--- SOURCE MATERIAL ---

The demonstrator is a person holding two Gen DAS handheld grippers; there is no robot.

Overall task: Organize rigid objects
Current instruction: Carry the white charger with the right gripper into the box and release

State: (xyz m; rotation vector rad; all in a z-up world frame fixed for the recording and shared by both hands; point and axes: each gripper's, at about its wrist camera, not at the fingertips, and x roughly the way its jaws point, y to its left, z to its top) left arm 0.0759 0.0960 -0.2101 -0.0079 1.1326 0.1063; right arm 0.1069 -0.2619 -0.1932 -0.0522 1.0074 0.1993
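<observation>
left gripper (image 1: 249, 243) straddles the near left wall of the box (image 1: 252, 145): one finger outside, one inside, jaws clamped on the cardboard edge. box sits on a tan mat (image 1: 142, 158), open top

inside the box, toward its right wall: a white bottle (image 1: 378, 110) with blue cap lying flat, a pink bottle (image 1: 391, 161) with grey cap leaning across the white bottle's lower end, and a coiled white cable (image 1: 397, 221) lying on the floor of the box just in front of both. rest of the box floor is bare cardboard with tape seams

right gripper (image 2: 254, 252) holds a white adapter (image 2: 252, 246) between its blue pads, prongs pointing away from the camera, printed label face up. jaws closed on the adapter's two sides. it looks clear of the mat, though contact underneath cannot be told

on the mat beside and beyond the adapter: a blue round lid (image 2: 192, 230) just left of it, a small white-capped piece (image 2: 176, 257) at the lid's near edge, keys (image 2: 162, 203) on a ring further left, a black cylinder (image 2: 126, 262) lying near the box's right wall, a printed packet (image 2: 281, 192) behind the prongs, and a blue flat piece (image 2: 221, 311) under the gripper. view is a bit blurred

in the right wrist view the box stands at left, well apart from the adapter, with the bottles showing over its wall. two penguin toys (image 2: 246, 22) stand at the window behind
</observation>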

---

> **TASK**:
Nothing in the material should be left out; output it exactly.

> **EXERCISE RESULT**:
The demonstrator is a person holding two Gen DAS handheld grippers; there is no robot.

Overall task: Organize rigid objects
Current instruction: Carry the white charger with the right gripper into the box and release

State: (xyz m; rotation vector rad; all in a z-up world frame fixed for the recording and shared by both hands; point and axes: each gripper's, at about its wrist camera, not at the fingertips, and x roughly the way its jaws point, y to its left, z to its top) left arm 0.0759 0.0960 -0.2101 -0.0079 1.1326 0.1063; right arm 0.1069 -0.2619 -0.1932 -0.0522 1.0074 0.1993
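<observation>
left gripper (image 1: 249, 243) straddles the near left wall of the box (image 1: 252, 145): one finger outside, one inside, jaws clamped on the cardboard edge. box sits on a tan mat (image 1: 142, 158), open top

inside the box, toward its right wall: a white bottle (image 1: 378, 110) with blue cap lying flat, a pink bottle (image 1: 391, 161) with grey cap leaning across the white bottle's lower end, and a coiled white cable (image 1: 397, 221) lying on the floor of the box just in front of both. rest of the box floor is bare cardboard with tape seams

right gripper (image 2: 254, 252) holds a white adapter (image 2: 252, 246) between its blue pads, prongs pointing away from the camera, printed label face up. jaws closed on the adapter's two sides. it looks clear of the mat, though contact underneath cannot be told

on the mat beside and beyond the adapter: a blue round lid (image 2: 192, 230) just left of it, a small white-capped piece (image 2: 176, 257) at the lid's near edge, keys (image 2: 162, 203) on a ring further left, a black cylinder (image 2: 126, 262) lying near the box's right wall, a printed packet (image 2: 281, 192) behind the prongs, and a blue flat piece (image 2: 221, 311) under the gripper. view is a bit blurred

in the right wrist view the box stands at left, well apart from the adapter, with the bottles showing over its wall. two penguin toys (image 2: 246, 22) stand at the window behind
</observation>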

Nothing remains to be done, and the exercise is complete.